The results observed to date in our GALAXY program suggest a significant potential commercial opportunity for use of ganetespib in combination with docetaxel as second-line treatment of patients with NSCLC. Across the United States, United Kingdom, Germany, France, Spain, Italy, and Japan, there are an estimated 160,000 patients each year who have progressed on first line therapy and are eligible for subsequent treatment of non-small cell lung adenocarcinoma. Approximately 90,000 of these eligible patients are estimated to be chemosensitive and negative for both EGFR mutation and ALK translocation.
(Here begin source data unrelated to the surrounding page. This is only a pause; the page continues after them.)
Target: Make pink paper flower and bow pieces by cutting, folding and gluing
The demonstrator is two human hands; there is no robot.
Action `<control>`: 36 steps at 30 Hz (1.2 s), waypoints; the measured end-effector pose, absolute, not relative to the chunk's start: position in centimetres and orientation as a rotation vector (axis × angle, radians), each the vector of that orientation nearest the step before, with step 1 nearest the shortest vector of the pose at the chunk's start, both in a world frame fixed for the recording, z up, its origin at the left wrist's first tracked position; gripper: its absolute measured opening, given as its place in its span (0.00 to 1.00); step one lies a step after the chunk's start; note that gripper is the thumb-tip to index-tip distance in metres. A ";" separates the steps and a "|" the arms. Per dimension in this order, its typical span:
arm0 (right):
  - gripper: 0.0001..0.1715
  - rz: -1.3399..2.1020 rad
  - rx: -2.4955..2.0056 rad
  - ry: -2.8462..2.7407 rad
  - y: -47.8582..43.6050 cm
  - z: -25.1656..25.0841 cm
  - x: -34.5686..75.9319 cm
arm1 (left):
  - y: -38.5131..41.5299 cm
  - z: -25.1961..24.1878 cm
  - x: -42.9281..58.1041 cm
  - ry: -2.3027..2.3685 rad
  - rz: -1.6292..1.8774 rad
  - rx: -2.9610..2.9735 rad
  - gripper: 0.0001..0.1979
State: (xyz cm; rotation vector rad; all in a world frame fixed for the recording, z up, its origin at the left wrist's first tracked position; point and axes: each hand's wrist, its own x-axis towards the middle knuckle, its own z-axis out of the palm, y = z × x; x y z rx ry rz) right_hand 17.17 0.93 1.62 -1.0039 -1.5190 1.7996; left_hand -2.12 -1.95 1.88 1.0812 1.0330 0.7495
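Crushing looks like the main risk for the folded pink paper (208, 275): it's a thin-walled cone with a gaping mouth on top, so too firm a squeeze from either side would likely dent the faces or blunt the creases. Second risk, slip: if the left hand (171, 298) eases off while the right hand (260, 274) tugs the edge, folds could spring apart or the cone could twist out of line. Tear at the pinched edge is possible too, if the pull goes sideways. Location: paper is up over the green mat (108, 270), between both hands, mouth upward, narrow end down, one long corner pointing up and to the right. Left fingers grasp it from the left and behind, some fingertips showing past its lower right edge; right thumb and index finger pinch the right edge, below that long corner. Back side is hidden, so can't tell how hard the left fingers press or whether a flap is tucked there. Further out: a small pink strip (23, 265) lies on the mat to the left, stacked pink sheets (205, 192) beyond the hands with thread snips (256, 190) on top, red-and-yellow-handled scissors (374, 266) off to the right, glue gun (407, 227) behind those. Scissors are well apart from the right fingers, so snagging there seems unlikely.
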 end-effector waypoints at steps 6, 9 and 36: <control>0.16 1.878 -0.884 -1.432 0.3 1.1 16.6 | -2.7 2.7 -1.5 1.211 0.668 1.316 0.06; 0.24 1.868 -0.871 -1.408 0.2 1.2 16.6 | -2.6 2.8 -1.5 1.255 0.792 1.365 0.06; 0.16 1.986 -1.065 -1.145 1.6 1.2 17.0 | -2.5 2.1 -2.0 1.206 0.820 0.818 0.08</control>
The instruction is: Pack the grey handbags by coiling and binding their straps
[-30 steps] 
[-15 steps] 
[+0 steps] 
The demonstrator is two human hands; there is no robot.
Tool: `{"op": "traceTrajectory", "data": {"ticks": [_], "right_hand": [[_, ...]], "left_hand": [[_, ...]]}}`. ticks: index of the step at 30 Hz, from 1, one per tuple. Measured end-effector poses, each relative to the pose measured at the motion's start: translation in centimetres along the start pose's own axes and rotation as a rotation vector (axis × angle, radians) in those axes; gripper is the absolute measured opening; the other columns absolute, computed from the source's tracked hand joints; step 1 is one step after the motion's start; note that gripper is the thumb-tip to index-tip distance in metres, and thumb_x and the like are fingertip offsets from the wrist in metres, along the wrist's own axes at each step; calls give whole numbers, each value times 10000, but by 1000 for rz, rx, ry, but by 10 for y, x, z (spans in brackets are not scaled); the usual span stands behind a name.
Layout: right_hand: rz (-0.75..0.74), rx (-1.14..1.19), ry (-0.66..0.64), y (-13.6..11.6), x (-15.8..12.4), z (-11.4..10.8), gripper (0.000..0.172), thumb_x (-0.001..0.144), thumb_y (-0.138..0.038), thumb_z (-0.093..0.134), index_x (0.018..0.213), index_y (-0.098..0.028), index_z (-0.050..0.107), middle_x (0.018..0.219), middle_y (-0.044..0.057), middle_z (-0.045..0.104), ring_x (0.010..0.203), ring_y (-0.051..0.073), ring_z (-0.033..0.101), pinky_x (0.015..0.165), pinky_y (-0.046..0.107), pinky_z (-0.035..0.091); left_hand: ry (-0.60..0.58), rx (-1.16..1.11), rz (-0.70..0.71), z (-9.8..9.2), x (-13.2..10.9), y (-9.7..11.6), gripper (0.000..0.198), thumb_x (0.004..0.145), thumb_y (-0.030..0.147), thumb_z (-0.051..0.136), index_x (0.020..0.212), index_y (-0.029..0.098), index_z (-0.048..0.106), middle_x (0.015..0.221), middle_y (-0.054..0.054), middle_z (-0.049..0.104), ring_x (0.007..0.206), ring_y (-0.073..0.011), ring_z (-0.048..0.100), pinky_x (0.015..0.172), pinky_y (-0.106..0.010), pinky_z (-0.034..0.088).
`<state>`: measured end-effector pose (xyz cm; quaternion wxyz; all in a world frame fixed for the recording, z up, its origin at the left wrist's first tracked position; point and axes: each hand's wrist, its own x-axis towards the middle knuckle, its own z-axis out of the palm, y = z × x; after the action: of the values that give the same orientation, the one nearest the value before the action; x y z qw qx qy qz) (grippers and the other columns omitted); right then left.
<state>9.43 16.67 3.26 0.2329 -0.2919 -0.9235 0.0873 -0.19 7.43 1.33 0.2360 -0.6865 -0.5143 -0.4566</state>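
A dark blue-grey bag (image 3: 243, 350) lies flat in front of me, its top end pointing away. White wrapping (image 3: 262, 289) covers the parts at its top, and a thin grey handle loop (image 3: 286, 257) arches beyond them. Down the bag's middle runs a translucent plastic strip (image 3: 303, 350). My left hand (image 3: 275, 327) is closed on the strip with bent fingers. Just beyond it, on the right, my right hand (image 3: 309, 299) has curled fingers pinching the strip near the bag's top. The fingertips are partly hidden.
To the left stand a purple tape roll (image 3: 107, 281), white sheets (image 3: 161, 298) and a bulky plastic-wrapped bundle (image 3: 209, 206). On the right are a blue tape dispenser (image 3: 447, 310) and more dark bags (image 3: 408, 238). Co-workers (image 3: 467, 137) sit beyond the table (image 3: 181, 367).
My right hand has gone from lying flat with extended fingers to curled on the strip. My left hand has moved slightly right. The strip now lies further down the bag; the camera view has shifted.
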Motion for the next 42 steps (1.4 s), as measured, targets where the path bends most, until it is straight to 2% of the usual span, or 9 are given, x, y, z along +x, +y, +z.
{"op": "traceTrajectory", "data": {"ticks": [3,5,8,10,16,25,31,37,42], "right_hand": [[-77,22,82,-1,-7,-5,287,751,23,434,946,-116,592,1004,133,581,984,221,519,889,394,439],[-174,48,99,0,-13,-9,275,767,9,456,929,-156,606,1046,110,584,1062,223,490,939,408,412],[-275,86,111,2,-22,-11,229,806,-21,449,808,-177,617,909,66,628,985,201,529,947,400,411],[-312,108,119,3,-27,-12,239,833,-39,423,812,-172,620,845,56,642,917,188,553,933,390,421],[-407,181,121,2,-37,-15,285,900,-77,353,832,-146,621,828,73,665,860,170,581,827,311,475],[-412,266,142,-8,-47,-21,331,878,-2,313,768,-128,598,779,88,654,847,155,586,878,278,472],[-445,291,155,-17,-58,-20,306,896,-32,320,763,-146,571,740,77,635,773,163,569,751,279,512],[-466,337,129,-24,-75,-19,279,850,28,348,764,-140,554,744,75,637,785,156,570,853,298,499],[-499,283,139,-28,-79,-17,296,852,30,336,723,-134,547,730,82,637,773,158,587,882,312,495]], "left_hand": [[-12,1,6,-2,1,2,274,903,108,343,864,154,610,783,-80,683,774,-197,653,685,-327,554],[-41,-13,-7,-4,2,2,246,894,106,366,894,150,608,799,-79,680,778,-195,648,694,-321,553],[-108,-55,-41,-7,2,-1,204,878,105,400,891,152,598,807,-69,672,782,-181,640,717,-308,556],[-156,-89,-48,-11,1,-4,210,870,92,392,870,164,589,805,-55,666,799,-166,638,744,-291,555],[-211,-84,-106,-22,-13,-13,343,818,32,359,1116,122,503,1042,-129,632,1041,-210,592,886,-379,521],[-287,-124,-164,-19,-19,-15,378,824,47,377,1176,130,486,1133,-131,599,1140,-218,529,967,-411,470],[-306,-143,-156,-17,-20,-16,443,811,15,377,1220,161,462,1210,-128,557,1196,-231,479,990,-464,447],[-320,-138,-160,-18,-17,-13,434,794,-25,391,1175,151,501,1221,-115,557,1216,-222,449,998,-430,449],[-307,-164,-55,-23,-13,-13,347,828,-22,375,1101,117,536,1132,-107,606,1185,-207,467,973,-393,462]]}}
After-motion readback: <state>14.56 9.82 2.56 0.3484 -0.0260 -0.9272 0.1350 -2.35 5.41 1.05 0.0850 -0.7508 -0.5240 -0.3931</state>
Ganetespib in lung cancer: The GALAXY program

GALAXY-1 Phase 2b Trial

In 2011, we initiated the GALAXY-1 trial in patients with advanced NSCLC who received one prior treatment for advanced disease, i.e., a second-line treatment setting. GALAXY-1 compares treatment with docetaxel alone, which is approved for second-line treatment, vs. treatment with ganetespib plus docetaxel. The aims of this study were to:

† evaluate clinical benefit and establish the safety profile of ganetespib in combination with docetaxel relative to docetaxel alone;

† identify the patient populations, by biomarker or other disease characteristics, which may be most responsive to combination treatment; and

† build the clinical and operational experience needed to optimize the design and execution of the pivotal GALAXY-2 Phase 3 trial.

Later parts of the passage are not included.